**Task brief**: Transcribe all of the data, leaving nothing out and changing nothing.

┌────────

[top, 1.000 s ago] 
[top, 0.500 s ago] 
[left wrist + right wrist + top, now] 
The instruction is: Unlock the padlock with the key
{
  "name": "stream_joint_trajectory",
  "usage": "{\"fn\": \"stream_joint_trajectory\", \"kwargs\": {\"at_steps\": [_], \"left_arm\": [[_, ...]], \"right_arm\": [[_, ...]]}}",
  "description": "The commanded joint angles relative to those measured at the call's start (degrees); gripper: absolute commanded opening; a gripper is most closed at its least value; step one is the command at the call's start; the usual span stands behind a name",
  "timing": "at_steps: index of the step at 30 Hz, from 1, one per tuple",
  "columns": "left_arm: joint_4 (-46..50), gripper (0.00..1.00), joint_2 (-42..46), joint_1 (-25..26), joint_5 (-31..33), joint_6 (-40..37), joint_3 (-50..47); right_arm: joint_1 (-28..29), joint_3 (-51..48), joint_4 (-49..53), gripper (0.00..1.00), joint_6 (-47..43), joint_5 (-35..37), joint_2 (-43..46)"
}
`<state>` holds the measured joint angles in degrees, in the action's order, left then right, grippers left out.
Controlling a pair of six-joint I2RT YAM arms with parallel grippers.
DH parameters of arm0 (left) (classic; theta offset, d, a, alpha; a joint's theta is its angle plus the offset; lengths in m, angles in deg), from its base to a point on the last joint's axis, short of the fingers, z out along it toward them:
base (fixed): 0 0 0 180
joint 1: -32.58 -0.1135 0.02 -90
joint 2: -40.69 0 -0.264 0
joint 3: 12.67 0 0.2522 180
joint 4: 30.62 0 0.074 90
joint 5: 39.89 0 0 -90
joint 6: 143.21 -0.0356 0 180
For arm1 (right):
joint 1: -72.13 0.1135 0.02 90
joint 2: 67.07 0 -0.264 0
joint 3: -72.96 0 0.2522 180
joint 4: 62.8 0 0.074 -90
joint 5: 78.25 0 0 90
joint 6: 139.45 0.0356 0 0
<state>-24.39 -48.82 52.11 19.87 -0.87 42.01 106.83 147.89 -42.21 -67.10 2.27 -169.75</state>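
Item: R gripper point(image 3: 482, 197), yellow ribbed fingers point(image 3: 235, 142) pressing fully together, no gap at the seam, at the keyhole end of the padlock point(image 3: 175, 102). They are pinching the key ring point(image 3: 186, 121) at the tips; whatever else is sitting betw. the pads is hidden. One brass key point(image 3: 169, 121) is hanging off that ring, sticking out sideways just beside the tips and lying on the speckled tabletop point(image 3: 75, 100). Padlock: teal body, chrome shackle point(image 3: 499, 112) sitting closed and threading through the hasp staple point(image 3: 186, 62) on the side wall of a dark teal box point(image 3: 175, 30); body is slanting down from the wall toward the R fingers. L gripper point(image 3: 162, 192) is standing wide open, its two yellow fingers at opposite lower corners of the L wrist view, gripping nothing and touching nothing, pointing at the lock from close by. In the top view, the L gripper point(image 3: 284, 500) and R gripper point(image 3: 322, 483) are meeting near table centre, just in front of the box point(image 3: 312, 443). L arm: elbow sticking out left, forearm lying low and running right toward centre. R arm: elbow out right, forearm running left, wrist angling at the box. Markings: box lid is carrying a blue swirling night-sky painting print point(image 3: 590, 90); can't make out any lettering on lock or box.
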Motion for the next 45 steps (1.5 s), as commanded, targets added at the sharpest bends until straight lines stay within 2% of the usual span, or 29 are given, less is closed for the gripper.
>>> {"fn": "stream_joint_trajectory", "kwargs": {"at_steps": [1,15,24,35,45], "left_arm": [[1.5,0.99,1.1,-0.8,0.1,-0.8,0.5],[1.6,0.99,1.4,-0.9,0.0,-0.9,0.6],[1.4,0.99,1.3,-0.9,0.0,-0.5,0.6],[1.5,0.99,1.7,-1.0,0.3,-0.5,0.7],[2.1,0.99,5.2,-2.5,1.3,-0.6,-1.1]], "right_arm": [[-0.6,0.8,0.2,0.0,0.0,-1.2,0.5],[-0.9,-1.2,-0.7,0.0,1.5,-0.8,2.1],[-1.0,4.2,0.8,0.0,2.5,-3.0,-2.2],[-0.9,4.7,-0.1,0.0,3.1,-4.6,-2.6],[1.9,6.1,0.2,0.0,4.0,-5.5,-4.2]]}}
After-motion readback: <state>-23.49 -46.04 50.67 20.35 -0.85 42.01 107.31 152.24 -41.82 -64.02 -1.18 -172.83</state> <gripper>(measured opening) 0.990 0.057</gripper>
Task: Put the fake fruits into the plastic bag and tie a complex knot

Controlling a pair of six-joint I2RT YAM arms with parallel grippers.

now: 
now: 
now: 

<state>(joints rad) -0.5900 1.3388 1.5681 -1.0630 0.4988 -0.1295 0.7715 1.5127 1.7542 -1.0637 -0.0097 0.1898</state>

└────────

**Exercise output**:
[top, 1.000 s ago] 
[top, 0.500 s ago] 
[left wrist + right wrist + top, now] 
The instruction is: Unlock the padlock with the key
{
  "name": "stream_joint_trajectory",
  "usage": "{\"fn\": \"stream_joint_trajectory\", \"kwargs\": {\"at_steps\": [_], \"left_arm\": [[_, ...]], \"right_arm\": [[_, ...]]}}",
  "description": "The commanded joint angles relative to those measured at the call's start (degrees); gripper: absolute commanded opening; a gripper is most closed at its least value; step one is the command at the call's start; the usual span stands behind a name",
  "timing": "at_steps: index of the step at 30 Hz, from 1, one per tuple",
  "columns": "left_arm: joint_4 (-46..50), gripper (0.00..1.00), joint_2 (-42..46), joint_1 (-25..26), joint_5 (-31..33), joint_6 (-40..37), joint_3 (-50..47); right_arm: joint_1 (-28..29), joint_3 (-51..48), joint_4 (-49..53), gripper (0.00..1.00), joint_6 (-47..43), joint_5 (-35..37), joint_2 (-43..46)"
}
`<state>` holds the measured joint angles in degrees, in the action's order, left then right, grippers left out.
Controlling a pair of six-joint I2RT YAM arms with parallel grippers.
DH parameters of arm0 (left) (classic; theta offset, d, a, alpha; a joint's theta is its angle plus the offset; lengths in m, angles in deg), from its base to a point on the last joint's axis, short of the fingers, z out along it toward them:
base (fixed): 0 0 0 180
joint 1: -32.58 -0.1135 0.02 -90
joint 2: -40.69 0 -0.264 0
joint 3: 12.67 0 0.2522 180
joint 4: 30.62 0 0.074 90
joint 5: 39.89 0 0 -90
joint 6: 143.21 -0.0356 0 180
For arm1 (right):
joint 1: -72.13 0.1135 0.02 90
joint 2: 67.07 0 -0.264 0
joint 3: -72.96 0 0.2522 180
joint 4: 62.8 0 0.074 -90
joint 5: 78.25 0 0 90
joint 6: 139.45 0.0356 0 0
<state>-24.39 -48.82 52.11 19.87 -0.87 42.01 106.83 147.89 -42.21 -67.10 2.27 -169.75</state>
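Item: R gripper point(image 3: 482, 197), yellow ribbed fingers point(image 3: 235, 142) pressing fully together, no gap at the seam, at the keyhole end of the padlock point(image 3: 175, 102). They are pinching the key ring point(image 3: 186, 121) at the tips; whatever else is sitting betw. the pads is hidden. One brass key point(image 3: 169, 121) is hanging off that ring, sticking out sideways just beside the tips and lying on the speckled tabletop point(image 3: 75, 100). Padlock: teal body, chrome shackle point(image 3: 499, 112) sitting closed and threading through the hasp staple point(image 3: 186, 62) on the side wall of a dark teal box point(image 3: 175, 30); body is slanting down from the wall toward the R fingers. L gripper point(image 3: 162, 192) is standing wide open, its two yellow fingers at opposite lower corners of the L wrist view, gripping nothing and touching nothing, pointing at the lock from close by. In the top view, the L gripper point(image 3: 284, 500) and R gripper point(image 3: 322, 483) are meeting near table centre, just in front of the box point(image 3: 312, 443). L arm: elbow sticking out left, forearm lying low and running right toward centre. R arm: elbow out right, forearm running left, wrist angling at the box. Markings: box lid is carrying a blue swirling night-sky painting print point(image 3: 590, 90); can't make out any lettering on lock or box.
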Motion for the next 45 steps (1.5 s), as commanded, targets added at the sharpest bends until straight lines stay within 2% of the usual span, or 29 are given, less is closed for the gripper.
>>> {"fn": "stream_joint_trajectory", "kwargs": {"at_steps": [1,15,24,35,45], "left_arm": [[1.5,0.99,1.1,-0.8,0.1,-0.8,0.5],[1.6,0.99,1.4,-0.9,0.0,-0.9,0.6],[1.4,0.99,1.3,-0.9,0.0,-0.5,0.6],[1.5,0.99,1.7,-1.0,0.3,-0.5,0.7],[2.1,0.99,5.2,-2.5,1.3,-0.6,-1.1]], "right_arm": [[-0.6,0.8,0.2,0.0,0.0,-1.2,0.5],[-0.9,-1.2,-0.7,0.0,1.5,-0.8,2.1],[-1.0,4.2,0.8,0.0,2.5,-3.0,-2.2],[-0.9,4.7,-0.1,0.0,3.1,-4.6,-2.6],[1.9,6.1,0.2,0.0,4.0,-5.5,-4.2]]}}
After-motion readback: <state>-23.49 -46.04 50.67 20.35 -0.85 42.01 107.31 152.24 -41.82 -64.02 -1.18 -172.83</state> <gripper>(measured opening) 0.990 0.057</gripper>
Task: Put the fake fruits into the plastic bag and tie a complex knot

Controlling a pair of six-joint I2RT YAM arms with parallel grippers.

now: 
now: 
now: 

<state>(joints rad) -0.5900 1.3388 1.5681 -1.0630 0.4988 -0.1295 0.7715 1.5127 1.7542 -1.0637 -0.0097 0.1898</state>

The exercise has been carried out completely.